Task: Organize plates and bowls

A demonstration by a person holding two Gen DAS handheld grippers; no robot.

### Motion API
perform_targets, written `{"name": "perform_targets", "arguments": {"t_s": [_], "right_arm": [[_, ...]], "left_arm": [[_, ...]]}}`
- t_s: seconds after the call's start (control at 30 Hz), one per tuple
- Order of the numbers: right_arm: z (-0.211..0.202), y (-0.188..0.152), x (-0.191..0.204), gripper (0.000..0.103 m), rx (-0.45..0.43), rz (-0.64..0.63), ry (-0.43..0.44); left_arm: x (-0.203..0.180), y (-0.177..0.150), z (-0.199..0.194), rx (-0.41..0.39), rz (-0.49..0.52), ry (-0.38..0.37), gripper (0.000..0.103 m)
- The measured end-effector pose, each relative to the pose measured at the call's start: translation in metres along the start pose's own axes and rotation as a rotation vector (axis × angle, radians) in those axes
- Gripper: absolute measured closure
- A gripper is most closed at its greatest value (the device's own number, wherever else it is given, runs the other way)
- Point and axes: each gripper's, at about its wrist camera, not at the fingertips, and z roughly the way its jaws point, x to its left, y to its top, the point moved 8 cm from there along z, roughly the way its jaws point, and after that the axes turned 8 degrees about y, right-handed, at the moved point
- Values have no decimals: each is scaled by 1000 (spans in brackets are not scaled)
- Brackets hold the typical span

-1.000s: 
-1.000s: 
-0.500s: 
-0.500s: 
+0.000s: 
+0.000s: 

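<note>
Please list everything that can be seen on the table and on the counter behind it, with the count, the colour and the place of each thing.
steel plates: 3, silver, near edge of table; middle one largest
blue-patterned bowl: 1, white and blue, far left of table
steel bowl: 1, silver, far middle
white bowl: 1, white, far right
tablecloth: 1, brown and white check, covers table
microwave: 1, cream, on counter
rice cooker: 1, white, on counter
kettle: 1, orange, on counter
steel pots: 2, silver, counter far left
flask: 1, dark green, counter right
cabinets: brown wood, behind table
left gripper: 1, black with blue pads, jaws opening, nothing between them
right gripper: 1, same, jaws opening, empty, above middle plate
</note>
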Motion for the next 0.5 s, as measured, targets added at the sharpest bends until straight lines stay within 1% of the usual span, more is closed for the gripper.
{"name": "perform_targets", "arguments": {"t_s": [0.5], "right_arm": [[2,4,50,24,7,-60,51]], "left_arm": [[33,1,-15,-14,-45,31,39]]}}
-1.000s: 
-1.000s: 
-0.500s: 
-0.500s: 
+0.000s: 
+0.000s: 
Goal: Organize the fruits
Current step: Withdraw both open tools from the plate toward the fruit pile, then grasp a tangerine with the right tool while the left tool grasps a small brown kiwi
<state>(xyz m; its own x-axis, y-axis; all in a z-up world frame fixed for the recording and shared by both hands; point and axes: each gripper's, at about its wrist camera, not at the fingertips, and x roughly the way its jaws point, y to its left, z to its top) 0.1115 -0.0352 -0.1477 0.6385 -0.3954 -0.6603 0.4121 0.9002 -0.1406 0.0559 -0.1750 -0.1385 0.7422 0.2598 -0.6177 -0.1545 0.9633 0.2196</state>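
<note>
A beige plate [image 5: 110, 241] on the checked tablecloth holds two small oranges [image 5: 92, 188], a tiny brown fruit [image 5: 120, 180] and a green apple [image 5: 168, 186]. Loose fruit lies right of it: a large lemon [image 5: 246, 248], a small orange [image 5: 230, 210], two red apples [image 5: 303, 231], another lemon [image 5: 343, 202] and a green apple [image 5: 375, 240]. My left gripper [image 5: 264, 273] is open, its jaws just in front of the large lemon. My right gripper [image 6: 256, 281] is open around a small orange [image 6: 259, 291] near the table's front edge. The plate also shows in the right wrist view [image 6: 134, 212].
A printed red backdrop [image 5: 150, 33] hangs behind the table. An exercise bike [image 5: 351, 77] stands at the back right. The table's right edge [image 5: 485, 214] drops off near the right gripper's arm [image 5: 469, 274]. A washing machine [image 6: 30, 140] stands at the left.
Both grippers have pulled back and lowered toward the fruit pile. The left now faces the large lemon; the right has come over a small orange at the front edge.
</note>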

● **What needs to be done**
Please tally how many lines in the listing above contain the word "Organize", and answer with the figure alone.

● **Answer box**
2